(Goal of the exercise)
Show all lines from the records below in which the string "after" is present.

============

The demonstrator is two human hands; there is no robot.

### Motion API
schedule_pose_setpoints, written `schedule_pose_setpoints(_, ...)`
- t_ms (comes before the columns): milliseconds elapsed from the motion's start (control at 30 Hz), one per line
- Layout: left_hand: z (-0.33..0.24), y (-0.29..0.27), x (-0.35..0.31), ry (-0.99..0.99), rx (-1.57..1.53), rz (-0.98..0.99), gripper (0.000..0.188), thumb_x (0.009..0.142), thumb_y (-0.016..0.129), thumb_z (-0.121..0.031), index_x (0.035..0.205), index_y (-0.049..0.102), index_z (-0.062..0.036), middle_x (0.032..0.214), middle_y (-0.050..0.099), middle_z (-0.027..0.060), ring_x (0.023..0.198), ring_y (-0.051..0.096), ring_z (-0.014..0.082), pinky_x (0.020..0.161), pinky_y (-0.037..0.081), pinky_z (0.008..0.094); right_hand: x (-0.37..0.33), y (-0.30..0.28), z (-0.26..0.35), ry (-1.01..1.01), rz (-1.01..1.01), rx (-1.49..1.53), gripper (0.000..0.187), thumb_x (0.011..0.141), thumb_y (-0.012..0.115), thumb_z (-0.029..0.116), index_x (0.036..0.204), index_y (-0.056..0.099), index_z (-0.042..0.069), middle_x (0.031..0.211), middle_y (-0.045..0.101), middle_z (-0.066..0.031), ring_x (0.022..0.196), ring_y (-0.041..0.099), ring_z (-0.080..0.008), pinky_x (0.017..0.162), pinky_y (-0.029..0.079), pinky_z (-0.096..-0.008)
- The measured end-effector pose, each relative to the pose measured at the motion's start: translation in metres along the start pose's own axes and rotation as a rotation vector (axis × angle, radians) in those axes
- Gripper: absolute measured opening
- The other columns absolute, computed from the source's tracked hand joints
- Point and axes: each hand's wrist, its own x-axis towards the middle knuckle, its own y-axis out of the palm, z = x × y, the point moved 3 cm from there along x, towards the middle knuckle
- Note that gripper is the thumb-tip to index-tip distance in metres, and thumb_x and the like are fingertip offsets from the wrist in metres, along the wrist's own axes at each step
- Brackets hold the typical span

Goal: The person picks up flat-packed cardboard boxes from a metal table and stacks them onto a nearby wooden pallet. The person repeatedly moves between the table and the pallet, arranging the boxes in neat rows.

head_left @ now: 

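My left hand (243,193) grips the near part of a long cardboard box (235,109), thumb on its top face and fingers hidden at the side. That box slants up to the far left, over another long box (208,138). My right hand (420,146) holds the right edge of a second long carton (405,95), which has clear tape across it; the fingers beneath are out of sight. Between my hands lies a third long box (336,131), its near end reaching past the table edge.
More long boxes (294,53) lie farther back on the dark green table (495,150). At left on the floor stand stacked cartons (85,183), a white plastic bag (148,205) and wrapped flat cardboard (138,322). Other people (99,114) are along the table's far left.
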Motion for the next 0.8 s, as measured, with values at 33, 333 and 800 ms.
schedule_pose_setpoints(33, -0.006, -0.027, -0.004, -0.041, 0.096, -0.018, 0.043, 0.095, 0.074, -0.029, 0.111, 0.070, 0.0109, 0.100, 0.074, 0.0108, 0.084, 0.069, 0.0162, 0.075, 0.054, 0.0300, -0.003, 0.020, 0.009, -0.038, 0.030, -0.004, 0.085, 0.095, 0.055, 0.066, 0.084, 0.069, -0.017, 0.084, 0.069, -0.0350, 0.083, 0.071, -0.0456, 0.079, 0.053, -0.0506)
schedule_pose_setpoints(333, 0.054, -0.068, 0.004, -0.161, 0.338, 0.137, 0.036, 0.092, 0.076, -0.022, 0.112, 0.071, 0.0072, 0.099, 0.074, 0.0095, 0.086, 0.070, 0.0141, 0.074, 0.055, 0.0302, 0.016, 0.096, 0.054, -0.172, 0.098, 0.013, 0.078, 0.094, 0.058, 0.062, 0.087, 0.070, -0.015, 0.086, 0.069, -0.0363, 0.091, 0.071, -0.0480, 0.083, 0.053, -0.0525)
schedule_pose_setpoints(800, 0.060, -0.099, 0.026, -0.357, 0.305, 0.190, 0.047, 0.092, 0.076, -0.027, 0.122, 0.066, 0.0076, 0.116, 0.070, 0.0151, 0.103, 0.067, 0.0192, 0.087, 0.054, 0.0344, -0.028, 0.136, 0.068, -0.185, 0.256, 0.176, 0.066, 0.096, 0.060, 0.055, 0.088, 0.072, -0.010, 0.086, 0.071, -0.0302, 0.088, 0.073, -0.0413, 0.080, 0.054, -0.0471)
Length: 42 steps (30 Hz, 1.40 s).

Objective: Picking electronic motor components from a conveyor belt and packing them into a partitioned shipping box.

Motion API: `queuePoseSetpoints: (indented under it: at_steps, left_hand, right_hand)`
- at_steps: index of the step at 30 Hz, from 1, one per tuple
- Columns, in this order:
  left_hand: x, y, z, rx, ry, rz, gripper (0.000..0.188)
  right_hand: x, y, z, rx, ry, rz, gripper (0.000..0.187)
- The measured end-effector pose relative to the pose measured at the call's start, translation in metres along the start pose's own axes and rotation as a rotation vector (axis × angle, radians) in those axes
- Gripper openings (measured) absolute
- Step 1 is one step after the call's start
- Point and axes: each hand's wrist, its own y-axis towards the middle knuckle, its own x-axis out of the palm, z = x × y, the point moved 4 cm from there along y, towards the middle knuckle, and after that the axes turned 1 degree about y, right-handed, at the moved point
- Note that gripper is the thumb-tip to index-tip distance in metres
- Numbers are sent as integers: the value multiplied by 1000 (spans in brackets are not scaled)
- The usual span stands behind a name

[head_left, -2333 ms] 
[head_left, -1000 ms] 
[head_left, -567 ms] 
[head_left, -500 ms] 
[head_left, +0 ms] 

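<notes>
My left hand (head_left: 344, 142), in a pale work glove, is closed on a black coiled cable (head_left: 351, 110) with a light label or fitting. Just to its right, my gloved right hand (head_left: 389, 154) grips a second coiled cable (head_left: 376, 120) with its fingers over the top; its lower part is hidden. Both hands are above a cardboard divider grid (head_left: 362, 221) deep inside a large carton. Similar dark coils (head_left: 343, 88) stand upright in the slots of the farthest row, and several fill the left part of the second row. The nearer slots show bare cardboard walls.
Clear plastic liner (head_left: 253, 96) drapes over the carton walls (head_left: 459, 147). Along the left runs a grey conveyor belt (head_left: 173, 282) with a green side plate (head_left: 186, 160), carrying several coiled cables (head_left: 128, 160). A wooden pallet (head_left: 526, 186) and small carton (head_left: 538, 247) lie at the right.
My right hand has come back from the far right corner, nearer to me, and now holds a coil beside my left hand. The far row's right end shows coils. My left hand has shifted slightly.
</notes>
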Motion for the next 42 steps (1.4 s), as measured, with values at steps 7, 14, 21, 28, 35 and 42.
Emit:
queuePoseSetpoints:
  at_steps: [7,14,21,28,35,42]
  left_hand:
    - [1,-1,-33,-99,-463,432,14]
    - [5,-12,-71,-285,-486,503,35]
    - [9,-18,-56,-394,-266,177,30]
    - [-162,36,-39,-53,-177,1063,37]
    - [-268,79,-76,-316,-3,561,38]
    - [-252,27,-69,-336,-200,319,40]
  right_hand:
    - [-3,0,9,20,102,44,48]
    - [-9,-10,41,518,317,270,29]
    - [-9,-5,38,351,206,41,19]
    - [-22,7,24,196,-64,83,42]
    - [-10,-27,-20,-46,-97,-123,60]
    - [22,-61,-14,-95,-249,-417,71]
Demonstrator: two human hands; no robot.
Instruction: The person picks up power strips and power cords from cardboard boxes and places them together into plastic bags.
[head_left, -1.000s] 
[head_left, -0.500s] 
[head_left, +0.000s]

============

(Answer to this problem)
- Step 1 is one step after the call's start
- Point and axes: each hand's wrist, its own y-axis towards the middle knuckle, its own x-axis out of the palm, z = x × y, the point moved 4 cm from there along y, towards the middle knuckle, and after that the axes turned 1 degree about y, right-handed, at the moved point

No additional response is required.